_Task description_
Leave the pictures aside and copy all the data exactly.

[Excerpts from a dataset]
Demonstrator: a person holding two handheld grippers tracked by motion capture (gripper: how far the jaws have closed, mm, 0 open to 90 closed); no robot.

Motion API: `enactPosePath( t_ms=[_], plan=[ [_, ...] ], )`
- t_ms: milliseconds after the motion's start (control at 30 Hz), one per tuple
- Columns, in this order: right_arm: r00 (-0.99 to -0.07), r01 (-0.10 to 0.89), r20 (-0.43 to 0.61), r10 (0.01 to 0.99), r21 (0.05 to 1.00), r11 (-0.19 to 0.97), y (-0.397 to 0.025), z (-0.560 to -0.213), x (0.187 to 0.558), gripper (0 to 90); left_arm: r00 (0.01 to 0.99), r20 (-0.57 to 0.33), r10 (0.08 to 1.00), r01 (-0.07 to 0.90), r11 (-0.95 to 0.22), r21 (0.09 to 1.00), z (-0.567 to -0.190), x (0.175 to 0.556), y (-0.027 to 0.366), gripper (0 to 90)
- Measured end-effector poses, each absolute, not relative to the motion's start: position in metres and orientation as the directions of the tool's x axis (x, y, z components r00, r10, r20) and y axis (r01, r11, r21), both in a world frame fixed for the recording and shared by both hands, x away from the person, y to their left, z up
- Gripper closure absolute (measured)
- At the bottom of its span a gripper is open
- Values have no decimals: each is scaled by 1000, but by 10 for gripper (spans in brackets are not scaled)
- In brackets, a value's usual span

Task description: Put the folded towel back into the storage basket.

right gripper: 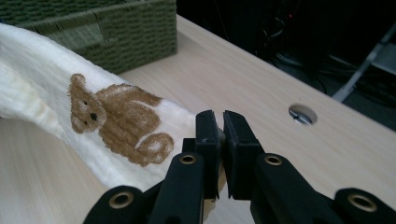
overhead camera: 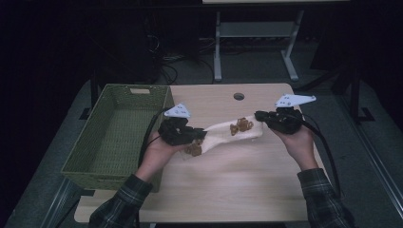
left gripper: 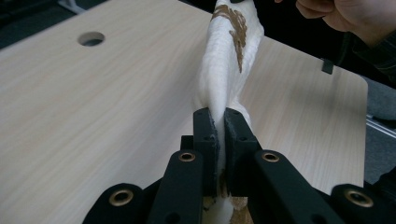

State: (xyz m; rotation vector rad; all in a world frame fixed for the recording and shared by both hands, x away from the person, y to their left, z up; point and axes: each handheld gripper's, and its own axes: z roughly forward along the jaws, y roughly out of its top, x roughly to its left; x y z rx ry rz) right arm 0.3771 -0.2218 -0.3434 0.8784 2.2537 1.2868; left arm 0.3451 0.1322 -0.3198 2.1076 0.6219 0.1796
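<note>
White towel [overhead camera: 227, 132] with brown squirrel print stretched above desk [overhead camera: 228, 190], long axis left-right between tools. Left tool [overhead camera: 197, 136] clamps one end, right tool [overhead camera: 259, 115] clamps other. Green basket [overhead camera: 90, 159] just beside left tool, nearer left hand.

In the high view, the left tool [overhead camera: 201, 136] covers one end of the cream cloth with brown animal prints [overhead camera: 223, 133], and the right tool [overhead camera: 259, 115] covers the other end, so neither jaw gap can be read there. The brown print nearest the left tool is too small and dim to identify. In the left gripper view, the cloth [left gripper: 229, 56] runs off the top edge, where a hand [left gripper: 345, 16] is also cut off. In the right gripper view, the cloth [right gripper: 42, 79] leaves the left edge, and the green woven plastic basket [right gripper: 130, 37] beyond the cloth is cropped at the top.
</note>
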Motion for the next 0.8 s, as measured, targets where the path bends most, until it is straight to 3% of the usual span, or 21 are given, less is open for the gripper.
enactPosePath(
  t_ms=[367, 800],
  plan=[
    [-767, 256, -61, 638, 884, 392, -174, -310, 399, 850, 828, -41, 559, 345, -451, 823, -281, 343, 176, 848],
    [-820, 202, -86, 567, 882, 426, -106, -293, 423, 850, 771, -17, 637, 370, -427, 825, -269, 333, 235, 848]
  ],
)
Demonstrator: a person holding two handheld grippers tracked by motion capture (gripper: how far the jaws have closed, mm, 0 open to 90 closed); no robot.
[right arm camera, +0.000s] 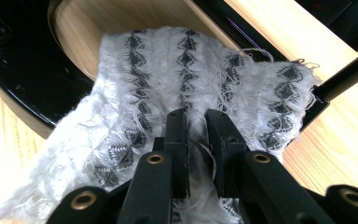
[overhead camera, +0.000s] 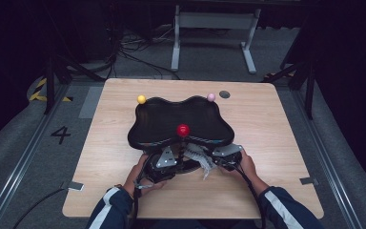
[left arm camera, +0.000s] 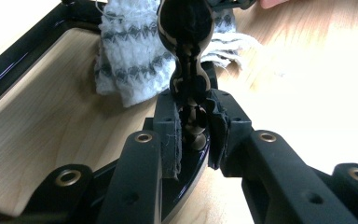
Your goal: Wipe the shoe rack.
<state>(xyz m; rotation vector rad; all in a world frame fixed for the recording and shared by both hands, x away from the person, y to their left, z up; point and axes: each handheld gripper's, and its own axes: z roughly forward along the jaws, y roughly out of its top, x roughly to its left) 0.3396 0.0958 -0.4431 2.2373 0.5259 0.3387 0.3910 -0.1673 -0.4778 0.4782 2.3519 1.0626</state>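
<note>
High view. A black tray (overhead camera: pixel 171 117) with a wavy rim stands on a wooden table (overhead camera: pixel 276 143). A red ball (overhead camera: pixel 183 130) sits at the tray's near edge, a yellow ball (overhead camera: pixel 141 99) at its far left corner and a pink ball (overhead camera: pixel 211 97) at its far right corner. Both grippers meet just below the tray's near edge, each held in a hand. The left gripper (overhead camera: pixel 169 157) lies just left of the right gripper (overhead camera: pixel 221 155). A white cloth (overhead camera: pixel 199 160) hangs between them, touching both.

Left gripper view. The left gripper (left arm camera: pixel 193 130) has its jaws drawn narrow around a glossy black post (left arm camera: pixel 189 60), which rises straight ahead between the pads (left arm camera: pixel 170 135). The left pad presses against the post; whether the right pad touches it cannot be told. The post widens to a rounded bulb above the jaws. The cloth (left arm camera: pixel 130 60), white with grey diamond bands, hangs just beyond the jaws, ahead and to their left, behind the post. The tray's black rim (left arm camera: pixel 23 51) runs to the far left.

Right gripper view. The right gripper (right arm camera: pixel 196 140) has its jaws nearly closed on the cloth (right arm camera: pixel 168 70), a fold of which is pinched between the pads (right arm camera: pixel 176 140). The cloth spreads ahead of the jaws and to both sides, its edges frayed. Beyond it the tray's rim (right arm camera: pixel 23 84) curves ahead and to the left.
</note>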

_Output for this task_
Demonstrator: a person holding two handheld grippers tracked by motion capture (gripper: how far the jaws have closed, mm, 0 open to 90 closed); no robot.

Motion API: `enactPosePath( t_ms=[_], plan=[ [_, ...] ], )`
- t_ms: milliseconds after the motion's start (control at 30 Hz), one per tuple
- Columns, in this order: right_arm: r00 (-0.99 to -0.07), r01 (-0.10 to 0.89), r20 (-0.43 to 0.61), r10 (0.01 to 0.99), r21 (0.05 to 1.00), r11 (-0.19 to 0.97), y (-0.397 to 0.025), z (-0.560 to -0.213), x (0.187 to 0.558), gripper (0 to 90); left_arm: r00 (0.01 to 0.99), r20 (-0.57 to 0.33), r10 (0.08 to 1.00), r01 (-0.07 to 0.90), r11 (-0.95 to 0.22), r21 (0.09 to 1.00), z (-0.567 to -0.190), x (0.175 to 0.556), y (-0.027 to 0.366), gripper (0 to 90)
- Measured end-effector poses, each absolute, not relative to the motion's start: position in metres and orientation as the directions of the tool's x axis (x, y, z components r00, r10, r20) and y axis (r01, r11, r21), both in a world frame fixed for the recording and shared by both hands, x away from the person, y to their left, z up
- Gripper closure absolute (measured)
- At the bottom of its span a gripper is open
- Values have no decimals: each is scaled by 1000, but by 10 for gripper (spans in brackets are not scaled)
- In brackets, a value's usual span

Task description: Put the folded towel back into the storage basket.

right gripper: 
overhead camera: 
left gripper: 

State: (xyz m; rotation vector rad; all in a world frame fixed for the recording and shared by both hands, x away from the person, y to their left, z up; point and axes: each handheld gripper's, and its own axes: z roughly forward along the jaws, y roughly out of its top, x roughly to its left; x y z rx ry rz) right arm 0.3771 -0.2218 -0.3434 0.8784 2.2537 1.2868; left arm 0.3451 0.1322 -0.3198 2.1076 0.6219 0.1796
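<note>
White towel [overhead camera: 227, 132] with brown squirrel print stretched above desk [overhead camera: 228, 190], long axis left-right between tools. Left tool [overhead camera: 197, 136] clamps one end, right tool [overhead camera: 259, 115] clamps other. Green basket [overhead camera: 90, 159] just beside left tool, nearer left hand.

In the high view, the left tool [overhead camera: 201, 136] covers one end of the cream cloth with brown animal prints [overhead camera: 223, 133], and the right tool [overhead camera: 259, 115] covers the other end, so neither jaw gap can be read there. The brown print nearest the left tool is too small and dim to identify. In the left gripper view, the cloth [left gripper: 229, 56] runs off the top edge, where a hand [left gripper: 345, 16] is also cut off. In the right gripper view, the cloth [right gripper: 42, 79] leaves the left edge, and the green woven plastic basket [right gripper: 130, 37] beyond the cloth is cropped at the top.
</note>
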Motion for the next 0.8 s, as measured, targets where the path bends most, until it is straight to 3% of the usual span, or 21 are given, less is open for the gripper.
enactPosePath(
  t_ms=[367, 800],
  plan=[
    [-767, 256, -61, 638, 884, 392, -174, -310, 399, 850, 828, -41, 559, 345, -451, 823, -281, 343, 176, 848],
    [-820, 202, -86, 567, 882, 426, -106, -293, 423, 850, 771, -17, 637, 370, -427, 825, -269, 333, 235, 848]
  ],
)
Demonstrator: a person holding two handheld grippers tracked by motion capture (gripper: how far the jaws have closed, mm, 0 open to 90 closed); no robot.
[right arm camera, +0.000s] 
[overhead camera, +0.000s] 
[left arm camera, +0.000s] 
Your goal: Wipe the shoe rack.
<state>(xyz m; rotation vector rad; all in a world frame fixed for the recording and shared by both hands, x away from the person, y to their left, z up; point and axes: each handheld gripper's, and its own axes: z roughly forward along the jaws, y roughly out of its top, x roughly to its left) 0.3396 0.0958 -0.4431 2.2373 0.5259 0.3387 0.3910 -0.1673 -0.4778 0.4782 2.3519 1.0626</state>
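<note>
High view. A black tray (overhead camera: pixel 171 117) with a wavy rim stands on a wooden table (overhead camera: pixel 276 143). A red ball (overhead camera: pixel 183 130) sits at the tray's near edge, a yellow ball (overhead camera: pixel 141 99) at its far left corner and a pink ball (overhead camera: pixel 211 97) at its far right corner. Both grippers meet just below the tray's near edge, each held in a hand. The left gripper (overhead camera: pixel 169 157) lies just left of the right gripper (overhead camera: pixel 221 155). A white cloth (overhead camera: pixel 199 160) hangs between them, touching both.

Left gripper view. The left gripper (left arm camera: pixel 193 130) has its jaws drawn narrow around a glossy black post (left arm camera: pixel 189 60), which rises straight ahead between the pads (left arm camera: pixel 170 135). The left pad presses against the post; whether the right pad touches it cannot be told. The post widens to a rounded bulb above the jaws. The cloth (left arm camera: pixel 130 60), white with grey diamond bands, hangs just beyond the jaws, ahead and to their left, behind the post. The tray's black rim (left arm camera: pixel 23 51) runs to the far left.

Right gripper view. The right gripper (right arm camera: pixel 196 140) has its jaws nearly closed on the cloth (right arm camera: pixel 168 70), a fold of which is pinched between the pads (right arm camera: pixel 176 140). The cloth spreads ahead of the jaws and to both sides, its edges frayed. Beyond it the tray's rim (right arm camera: pixel 23 84) curves ahead and to the left.
</note>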

The exercise is done; no more work remains.